Kemurahan hati ini yang sangat dibutuhkan di zaman modern yang diwarnai oleh egoisme dan individualisme. Kemurahan hati ini yang semestinya menjadi salah satu keutamaan kristiani yang patut ditumbuhkan di lahan hati semua orang yang mengimani Kristus, agar daripadanya para pengikut Kristus meneladani sikap dan hidup Allah sendiri: Allah yang rahim dan murah hati.

Namun kemurahan hati butuh hati yang murah. Hati yang murah adalah hati yang selalu diganggu oleh kegelisahan sehingga terus keluar untuk memperhatikan kondisi hidup sesama. Hati yang murah adalah hati yang selalu diganggu kegelisahan bila ia terperangkap oleh orientasi hidup hanya terpusat untuk diri sendiri. Hati yang murah adalah hati yang memberi karena dikuasai oleh cinta kendati  oleh public mungkin dianggap melanggar norma.

Inilah hati Allah. Sebuah hati yang sangat bertolak belakang dengan gembala-gembala Israel yang hanya menggembalakan dirinya sendiri; yang hanya memanfaatkan domba-domba demi kebutuhan privatnya; yang tak peduli dengan kondisi hidup domba-domba yang dipercayakan kepadanya.
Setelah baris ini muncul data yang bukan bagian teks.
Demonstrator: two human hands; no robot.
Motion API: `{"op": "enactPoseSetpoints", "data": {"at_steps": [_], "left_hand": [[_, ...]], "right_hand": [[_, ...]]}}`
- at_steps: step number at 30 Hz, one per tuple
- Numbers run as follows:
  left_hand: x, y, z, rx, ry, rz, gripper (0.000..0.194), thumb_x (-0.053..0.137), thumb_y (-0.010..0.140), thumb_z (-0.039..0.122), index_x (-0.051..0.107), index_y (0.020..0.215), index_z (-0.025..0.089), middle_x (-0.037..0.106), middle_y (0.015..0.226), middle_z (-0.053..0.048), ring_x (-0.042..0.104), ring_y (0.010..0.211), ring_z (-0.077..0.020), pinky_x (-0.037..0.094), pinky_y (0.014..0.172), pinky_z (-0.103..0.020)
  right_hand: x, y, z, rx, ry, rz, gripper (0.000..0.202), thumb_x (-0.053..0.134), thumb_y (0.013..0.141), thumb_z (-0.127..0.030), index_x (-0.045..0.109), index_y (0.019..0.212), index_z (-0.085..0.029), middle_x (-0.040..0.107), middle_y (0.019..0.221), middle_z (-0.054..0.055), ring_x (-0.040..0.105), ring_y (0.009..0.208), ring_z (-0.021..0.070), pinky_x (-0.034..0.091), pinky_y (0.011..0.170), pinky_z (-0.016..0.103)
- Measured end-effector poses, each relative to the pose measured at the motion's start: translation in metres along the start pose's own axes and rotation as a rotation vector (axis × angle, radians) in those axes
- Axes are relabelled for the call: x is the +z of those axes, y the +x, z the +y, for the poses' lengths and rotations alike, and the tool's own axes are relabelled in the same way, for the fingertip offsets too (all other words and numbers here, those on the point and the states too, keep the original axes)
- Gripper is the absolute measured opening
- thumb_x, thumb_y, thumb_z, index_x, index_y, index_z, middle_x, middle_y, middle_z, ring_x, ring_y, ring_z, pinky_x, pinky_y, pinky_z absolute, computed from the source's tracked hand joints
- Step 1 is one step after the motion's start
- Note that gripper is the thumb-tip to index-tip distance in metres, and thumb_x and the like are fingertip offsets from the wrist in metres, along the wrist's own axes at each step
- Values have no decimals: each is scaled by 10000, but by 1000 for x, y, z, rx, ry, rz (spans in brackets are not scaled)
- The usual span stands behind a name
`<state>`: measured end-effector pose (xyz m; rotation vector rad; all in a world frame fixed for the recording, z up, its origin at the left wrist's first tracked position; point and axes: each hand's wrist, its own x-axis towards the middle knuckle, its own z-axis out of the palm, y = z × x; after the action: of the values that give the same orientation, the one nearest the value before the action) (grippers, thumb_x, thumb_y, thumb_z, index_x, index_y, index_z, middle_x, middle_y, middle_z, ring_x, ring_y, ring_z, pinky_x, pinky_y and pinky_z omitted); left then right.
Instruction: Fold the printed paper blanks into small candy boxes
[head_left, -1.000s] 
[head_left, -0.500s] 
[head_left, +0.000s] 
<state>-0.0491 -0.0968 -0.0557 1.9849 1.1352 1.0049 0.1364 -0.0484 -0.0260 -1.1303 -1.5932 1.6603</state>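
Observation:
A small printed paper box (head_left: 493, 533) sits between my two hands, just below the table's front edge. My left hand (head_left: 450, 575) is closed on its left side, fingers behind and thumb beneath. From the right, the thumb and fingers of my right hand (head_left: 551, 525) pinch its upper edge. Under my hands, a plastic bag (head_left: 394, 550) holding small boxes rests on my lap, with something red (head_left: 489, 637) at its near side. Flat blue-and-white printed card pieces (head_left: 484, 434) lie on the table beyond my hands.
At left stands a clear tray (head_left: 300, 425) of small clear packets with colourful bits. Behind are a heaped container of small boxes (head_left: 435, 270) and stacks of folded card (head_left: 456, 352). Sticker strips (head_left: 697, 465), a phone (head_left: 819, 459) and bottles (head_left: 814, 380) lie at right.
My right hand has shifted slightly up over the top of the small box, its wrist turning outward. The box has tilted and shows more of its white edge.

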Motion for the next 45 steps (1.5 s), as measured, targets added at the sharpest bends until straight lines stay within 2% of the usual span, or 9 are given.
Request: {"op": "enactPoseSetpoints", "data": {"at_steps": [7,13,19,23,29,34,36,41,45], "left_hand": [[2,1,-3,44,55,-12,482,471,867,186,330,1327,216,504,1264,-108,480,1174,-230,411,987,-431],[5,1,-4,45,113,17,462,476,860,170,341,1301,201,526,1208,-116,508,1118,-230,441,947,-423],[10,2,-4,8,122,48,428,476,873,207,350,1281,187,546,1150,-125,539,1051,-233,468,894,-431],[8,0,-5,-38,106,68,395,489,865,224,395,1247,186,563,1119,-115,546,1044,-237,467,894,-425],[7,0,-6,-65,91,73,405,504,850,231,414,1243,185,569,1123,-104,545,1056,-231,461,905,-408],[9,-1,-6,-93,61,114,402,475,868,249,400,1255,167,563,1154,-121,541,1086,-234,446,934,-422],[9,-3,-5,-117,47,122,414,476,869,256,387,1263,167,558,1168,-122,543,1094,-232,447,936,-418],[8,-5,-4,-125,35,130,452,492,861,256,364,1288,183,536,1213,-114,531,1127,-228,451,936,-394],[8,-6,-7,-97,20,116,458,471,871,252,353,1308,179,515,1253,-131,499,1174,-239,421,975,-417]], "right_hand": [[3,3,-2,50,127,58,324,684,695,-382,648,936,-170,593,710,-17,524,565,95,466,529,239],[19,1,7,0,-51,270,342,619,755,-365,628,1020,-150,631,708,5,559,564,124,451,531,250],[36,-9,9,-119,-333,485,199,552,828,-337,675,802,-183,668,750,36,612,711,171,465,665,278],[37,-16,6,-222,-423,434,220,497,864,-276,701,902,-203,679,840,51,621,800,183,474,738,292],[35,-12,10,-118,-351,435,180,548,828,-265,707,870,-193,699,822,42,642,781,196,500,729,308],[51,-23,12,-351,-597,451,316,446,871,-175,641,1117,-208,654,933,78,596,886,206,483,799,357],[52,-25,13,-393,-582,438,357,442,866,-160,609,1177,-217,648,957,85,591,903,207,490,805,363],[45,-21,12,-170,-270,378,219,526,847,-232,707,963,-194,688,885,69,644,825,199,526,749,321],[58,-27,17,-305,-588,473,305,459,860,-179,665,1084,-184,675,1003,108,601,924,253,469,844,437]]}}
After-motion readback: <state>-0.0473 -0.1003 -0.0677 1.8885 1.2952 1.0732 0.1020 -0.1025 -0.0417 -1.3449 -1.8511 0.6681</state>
Di tahun spiritualitas ini, kita dipanggil untuk meneladani hidup Allah Tritunggal; Allah yang memiliki hati yang murah, sehingga kita juga bisa memancarkan hati yang bisa dibagi saat melihat orang lapar dan berkekurangan; hati yang bisa dibagi saat terjadi konflik dan butuh perdamaian dan pengampunan; hati yang bisa dibagi saat terkungkung oleh kesibukan ketika diundang Tuhan mengikuti perjamuan-Nya.